SQL Azure Federation: Is it "NoSQL" Azure too?
With all the noise (not to mention the funk) around HTML5 and Silverlight at PDC 2010, we could be forgiven for missing the numerous keynote announcements about Windows Azure and SQL Azure. And with all
those announcements, we could be forgiven for missing the ostensibly more arcane stuff in the breakout sessions. But one of those sessions covered material that was very important.
That session was Lev Novik's "Building Scale-out Database Applications with SQL Azure," and given the generic title, we could be further forgiven for not knowing how important the session was. But it was important. Because it covered the new Federation (aka "sharding") features coming to SQL Azure in 2011. Oh, and by the way, you'd also be forgiven for not knowing what sharding was. Perhaps a little recent history would help.
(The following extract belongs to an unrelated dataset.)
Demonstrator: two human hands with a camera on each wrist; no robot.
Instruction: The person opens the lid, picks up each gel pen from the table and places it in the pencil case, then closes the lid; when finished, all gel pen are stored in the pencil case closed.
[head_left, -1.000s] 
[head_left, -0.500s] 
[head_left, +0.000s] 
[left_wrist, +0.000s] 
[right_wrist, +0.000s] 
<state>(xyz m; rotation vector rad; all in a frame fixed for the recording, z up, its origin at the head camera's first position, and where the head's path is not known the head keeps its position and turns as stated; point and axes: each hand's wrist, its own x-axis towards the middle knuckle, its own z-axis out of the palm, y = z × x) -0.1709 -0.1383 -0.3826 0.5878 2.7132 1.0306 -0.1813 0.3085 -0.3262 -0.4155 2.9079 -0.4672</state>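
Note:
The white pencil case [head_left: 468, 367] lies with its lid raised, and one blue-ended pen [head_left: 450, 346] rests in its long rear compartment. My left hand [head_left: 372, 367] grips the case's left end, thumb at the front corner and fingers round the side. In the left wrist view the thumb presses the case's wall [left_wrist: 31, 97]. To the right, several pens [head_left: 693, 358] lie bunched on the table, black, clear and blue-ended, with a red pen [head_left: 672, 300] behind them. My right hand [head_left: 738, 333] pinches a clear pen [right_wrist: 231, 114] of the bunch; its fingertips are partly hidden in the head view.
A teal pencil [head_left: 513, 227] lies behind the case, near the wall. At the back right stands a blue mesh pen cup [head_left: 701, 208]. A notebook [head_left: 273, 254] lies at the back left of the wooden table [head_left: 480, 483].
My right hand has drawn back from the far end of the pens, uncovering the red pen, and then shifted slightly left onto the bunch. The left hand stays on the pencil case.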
When SQL Azure was first announced, its databases were limited in size to 10GB, in the pro version of the service. That's big enough for lots of smaller Web apps, but not for bigger ones, and definitely not for Data Warehouses. Microsoft's answer at the time to criticism of this limitation was that developers were free to "shard" their databases. Translation: you could create a bunch of Azure databases, treat each one as a partition of sorts, and take it upon yourself to take the query you needed to do, and divide it up into several sub queries -- each one executing against the correct "shard" -- and then merge all the results back again.
To be honest, while that solution would work and has architectural merit, telling developers to build all that plumbing themselves was pretty glib, and not terribly actionable. Later, Microsoft upped the database size limitation to 50GB, which mitigated the criticism, but it didn't really fix the problem, so we've been in a bit of a holding pattern. Sharding is sensible, and even attractive. But the notion that a developer would have to build out all the sharding logic herself, in any environment that claims to be anything "as a service," was far-fetched at best.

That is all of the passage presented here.